- **Assignment**
In the entries that follow, find the line containing "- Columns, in"; from there, copy every line exactly through the line containing "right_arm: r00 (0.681".

Material to process START

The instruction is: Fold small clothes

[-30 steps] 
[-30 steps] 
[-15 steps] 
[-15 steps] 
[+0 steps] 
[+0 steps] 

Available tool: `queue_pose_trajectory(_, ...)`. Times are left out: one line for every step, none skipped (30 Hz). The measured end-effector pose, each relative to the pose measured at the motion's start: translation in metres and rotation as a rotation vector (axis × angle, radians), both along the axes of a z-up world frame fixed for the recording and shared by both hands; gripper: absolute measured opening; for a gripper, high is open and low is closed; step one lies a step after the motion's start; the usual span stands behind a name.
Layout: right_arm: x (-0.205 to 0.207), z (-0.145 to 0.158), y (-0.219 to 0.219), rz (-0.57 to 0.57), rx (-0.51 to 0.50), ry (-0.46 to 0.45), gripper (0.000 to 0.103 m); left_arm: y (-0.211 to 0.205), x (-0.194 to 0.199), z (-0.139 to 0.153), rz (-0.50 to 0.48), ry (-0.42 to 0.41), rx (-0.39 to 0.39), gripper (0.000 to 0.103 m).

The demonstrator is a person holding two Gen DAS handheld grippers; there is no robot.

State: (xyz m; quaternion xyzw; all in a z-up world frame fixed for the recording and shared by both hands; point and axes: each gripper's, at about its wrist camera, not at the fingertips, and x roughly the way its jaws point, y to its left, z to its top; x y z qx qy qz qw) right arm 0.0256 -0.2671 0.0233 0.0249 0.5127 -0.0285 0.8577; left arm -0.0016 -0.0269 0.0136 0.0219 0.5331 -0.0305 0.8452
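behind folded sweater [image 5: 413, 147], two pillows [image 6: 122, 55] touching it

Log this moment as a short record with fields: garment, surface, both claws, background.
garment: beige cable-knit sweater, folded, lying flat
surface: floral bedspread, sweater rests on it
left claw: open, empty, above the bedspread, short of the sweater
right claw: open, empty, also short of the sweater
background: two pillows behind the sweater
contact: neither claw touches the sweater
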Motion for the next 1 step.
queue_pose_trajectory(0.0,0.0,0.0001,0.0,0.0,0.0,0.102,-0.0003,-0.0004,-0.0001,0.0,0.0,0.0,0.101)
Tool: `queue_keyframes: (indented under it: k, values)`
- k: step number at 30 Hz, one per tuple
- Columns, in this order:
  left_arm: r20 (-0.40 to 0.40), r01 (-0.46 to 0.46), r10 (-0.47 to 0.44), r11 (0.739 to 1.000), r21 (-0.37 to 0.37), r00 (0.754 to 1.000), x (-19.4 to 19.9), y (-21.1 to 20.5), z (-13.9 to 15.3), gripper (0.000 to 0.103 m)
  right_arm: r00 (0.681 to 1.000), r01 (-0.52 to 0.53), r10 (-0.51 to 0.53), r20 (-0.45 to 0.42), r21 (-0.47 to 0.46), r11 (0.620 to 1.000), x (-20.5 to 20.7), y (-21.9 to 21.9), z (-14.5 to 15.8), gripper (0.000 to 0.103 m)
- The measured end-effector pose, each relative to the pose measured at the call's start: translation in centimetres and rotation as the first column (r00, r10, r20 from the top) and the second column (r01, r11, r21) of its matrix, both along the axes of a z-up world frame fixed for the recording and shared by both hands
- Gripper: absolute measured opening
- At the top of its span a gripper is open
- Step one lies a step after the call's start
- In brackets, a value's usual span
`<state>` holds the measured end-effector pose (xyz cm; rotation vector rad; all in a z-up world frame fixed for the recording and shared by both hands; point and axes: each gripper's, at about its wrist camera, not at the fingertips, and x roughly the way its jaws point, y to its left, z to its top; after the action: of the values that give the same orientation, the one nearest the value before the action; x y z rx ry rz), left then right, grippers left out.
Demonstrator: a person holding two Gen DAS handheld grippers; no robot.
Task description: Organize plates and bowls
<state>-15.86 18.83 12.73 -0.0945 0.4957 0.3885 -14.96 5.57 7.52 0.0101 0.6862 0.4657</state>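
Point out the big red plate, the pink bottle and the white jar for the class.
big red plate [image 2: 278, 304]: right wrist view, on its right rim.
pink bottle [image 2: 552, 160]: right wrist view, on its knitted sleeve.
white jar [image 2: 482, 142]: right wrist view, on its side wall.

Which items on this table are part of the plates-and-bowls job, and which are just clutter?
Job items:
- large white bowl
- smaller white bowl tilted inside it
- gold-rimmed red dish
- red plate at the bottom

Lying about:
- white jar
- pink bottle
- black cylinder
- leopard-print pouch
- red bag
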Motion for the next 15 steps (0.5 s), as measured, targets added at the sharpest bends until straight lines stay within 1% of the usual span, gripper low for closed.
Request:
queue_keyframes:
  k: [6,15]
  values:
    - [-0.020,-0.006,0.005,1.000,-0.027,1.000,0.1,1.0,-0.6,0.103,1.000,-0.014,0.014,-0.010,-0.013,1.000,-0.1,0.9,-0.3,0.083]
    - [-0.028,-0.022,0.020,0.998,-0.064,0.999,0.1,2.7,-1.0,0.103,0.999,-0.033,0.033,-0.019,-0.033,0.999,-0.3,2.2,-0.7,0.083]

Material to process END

- **Answer to this task**
- Columns, in this order:
  left_arm: r20 (-0.40 to 0.40), r01 (-0.46 to 0.46), r10 (-0.47 to 0.44), r11 (0.739 to 1.000), r21 (-0.37 to 0.37), r00 (0.754 to 1.000), x (-19.4 to 19.9), y (-21.1 to 20.5), z (-13.9 to 15.3), gripper (0.000 to 0.103 m)
  right_arm: r00 (0.681 to 1.000), r01 (-0.52 to 0.53), r10 (-0.51 to 0.53), r20 (-0.45 to 0.42), r21 (-0.47 to 0.46), r11 (0.620 to 1.000), x (-20.5 to 20.7), y (-21.9 to 21.9), z (-14.5 to 15.8), gripper (0.000 to 0.103 m)

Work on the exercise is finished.